■ Exercise details: Output the data word for word, dropping every image.

*** Provided data Section Begins ***

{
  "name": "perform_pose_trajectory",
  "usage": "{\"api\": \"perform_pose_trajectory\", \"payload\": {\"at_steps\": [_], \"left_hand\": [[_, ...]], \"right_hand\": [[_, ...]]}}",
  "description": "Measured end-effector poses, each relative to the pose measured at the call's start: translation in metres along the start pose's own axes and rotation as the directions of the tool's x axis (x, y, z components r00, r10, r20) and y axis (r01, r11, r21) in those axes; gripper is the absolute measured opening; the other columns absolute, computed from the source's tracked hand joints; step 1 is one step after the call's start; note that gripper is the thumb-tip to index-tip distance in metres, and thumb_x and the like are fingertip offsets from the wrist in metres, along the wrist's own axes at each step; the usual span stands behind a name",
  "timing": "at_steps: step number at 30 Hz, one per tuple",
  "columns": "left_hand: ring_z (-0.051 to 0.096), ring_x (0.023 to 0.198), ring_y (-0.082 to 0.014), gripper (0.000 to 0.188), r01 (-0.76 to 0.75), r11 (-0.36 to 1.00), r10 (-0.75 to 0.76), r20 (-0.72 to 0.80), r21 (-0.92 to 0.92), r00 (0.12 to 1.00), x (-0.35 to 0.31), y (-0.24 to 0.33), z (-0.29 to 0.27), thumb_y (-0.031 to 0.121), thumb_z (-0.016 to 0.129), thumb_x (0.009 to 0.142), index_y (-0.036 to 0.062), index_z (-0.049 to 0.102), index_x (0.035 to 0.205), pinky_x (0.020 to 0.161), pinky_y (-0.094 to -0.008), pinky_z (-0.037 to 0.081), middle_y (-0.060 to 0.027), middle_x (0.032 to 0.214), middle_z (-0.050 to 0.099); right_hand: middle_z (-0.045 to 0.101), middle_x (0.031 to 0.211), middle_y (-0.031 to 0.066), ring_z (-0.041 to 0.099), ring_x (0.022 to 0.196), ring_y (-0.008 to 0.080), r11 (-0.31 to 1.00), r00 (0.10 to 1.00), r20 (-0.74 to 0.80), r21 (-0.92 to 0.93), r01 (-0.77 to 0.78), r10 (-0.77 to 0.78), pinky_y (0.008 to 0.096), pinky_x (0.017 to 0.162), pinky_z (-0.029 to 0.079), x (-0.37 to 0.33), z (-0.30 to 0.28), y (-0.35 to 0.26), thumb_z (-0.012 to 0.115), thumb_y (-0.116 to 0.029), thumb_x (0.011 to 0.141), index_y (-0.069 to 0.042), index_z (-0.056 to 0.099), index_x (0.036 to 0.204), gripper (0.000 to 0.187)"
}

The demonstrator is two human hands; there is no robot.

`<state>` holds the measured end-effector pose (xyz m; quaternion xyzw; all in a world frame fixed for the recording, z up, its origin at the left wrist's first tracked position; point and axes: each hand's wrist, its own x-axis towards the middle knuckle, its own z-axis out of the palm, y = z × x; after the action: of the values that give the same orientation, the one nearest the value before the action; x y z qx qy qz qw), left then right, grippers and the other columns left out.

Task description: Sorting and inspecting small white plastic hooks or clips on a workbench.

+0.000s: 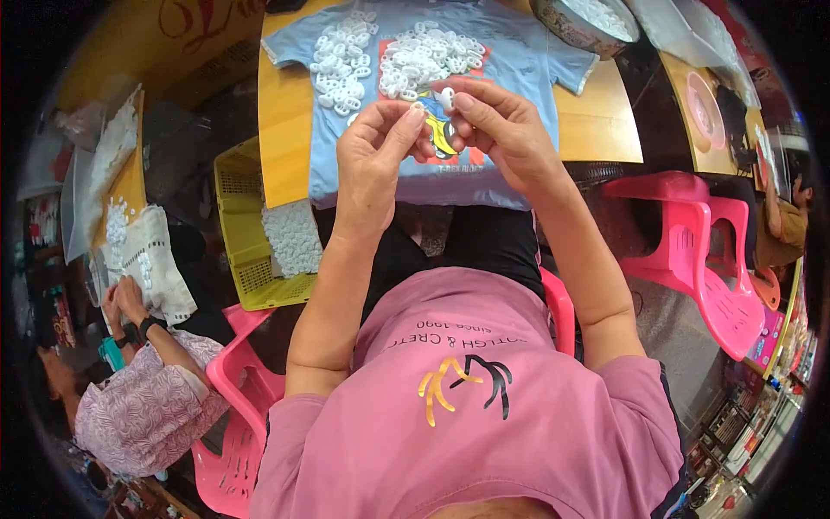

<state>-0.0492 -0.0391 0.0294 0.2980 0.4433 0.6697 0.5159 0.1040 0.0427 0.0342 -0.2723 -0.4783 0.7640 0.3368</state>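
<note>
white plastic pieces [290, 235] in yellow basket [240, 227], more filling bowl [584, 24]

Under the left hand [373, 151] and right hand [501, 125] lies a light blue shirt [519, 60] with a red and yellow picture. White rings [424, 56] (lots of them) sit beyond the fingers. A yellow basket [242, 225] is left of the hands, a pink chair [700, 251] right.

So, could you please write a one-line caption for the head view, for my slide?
Both hands pinch one small white plastic piece above a light blue T-shirt covered with heaps of white pieces.
</note>
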Motion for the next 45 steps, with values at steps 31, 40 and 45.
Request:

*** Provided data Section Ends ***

■ Final answer:
{
  "name": "perform_pose_trajectory",
  "usage": "{\"api\": \"perform_pose_trajectory\", \"payload\": {\"at_steps\": [_], \"left_hand\": [[_, ...]], \"right_hand\": [[_, ...]]}}",
  "description": "Measured end-effector poses, each relative to the pose measured at the call's start: translation in metres along the start pose's own axes and rotation as the directions of the tool's x axis (x, y, z components r00, r10, r20) and y axis (r01, r11, r21) in those axes; gripper is the absolute measured opening; the other columns absolute, computed from the source's tracked hand joints; step 1 is one step after the call's start; note that gripper is the thumb-tip to index-tip distance in metres, and thumb_x and the like are fingertip offsets from the wrist in metres, along the wrist's own axes at each step; the usual span stands behind a name",
  "timing": "at_steps: step number at 30 Hz, one per tuple",
  "columns": "left_hand: ring_z (-0.051 to 0.096), ring_x (0.023 to 0.198), ring_y (-0.082 to 0.014), gripper (0.000 to 0.188), r01 (-0.76 to 0.75), r11 (-0.36 to 1.00), r10 (-0.75 to 0.76), r20 (-0.72 to 0.80), r21 (-0.92 to 0.92), r00 (0.12 to 1.00), x (-0.35 to 0.31), y (-0.24 to 0.33), z (-0.29 to 0.27), thumb_y (-0.031 to 0.121), thumb_z (-0.016 to 0.129), thumb_x (0.009 to 0.142), index_y (-0.036 to 0.062), index_z (-0.049 to 0.102), index_x (0.035 to 0.205), pinky_x (0.020 to 0.161), pinky_y (-0.094 to -0.008), pinky_z (-0.037 to 0.081), middle_y (-0.060 to 0.027), middle_x (0.032 to 0.214), middle_z (-0.050 to 0.099); right_hand: middle_z (-0.045 to 0.101), middle_x (0.031 to 0.211), middle_y (-0.031 to 0.066), ring_z (-0.041 to 0.099), ring_x (0.022 to 0.196), ring_y (-0.008 to 0.080), r11 (-0.31 to 1.00), r00 (0.10 to 1.00), r20 (-0.74 to 0.80), r21 (-0.92 to 0.93), r01 (-0.77 to 0.78), r10 (-0.77 to 0.78), pinky_y (0.008 to 0.096), pinky_x (0.017 to 0.162), pinky_z (-0.029 to 0.079), x (-0.37 to 0.33), z (-0.30 to 0.28), y (-0.35 to 0.26), thumb_z (-0.012 to 0.115), thumb_y (-0.116 to 0.029), thumb_x (0.011 to 0.141), index_y (-0.069 to 0.042), index_z (-0.056 to 0.099), index_x (0.036 to 0.204), gripper (0.000 to 0.187)"
}

The demonstrator is two human hands; there is no robot.

`<state>` holds the measured end-effector pose (xyz m; quaternion xyzw; all in a world frame fixed for the recording, z up, its origin at the left wrist's first tracked position; point and axes: each hand's wrist, its own x-axis towards the middle knuckle, its own z-axis out of the palm, y = z × x; after the action: of the values that give the same orientation, the one nearest the value before the action; x y z qx qy qz qw), left then right, grippers and the other columns left out.

Task description: Sorting and inspecting small white plastic hooks or clips on a workbench.

+0.000s: 

<state>-0.0492 -0.0391 0.0294 0.2980 0.4433 0.6697 0.5159 0.1040 0.0427 0.0342 -0.2723 -0.4783 0.7640 0.3368</state>
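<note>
white plastic pieces [290, 235] in yellow basket [240, 227], more filling bowl [584, 24]

Under the left hand [373, 151] and right hand [501, 125] lies a light blue shirt [519, 60] with a red and yellow picture. White rings [424, 56] (lots of them) sit beyond the fingers. A yellow basket [242, 225] is left of the hands, a pink chair [700, 251] right.

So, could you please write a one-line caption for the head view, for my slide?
Both hands pinch one small white plastic piece above a light blue T-shirt covered with heaps of white pieces.
</note>
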Motion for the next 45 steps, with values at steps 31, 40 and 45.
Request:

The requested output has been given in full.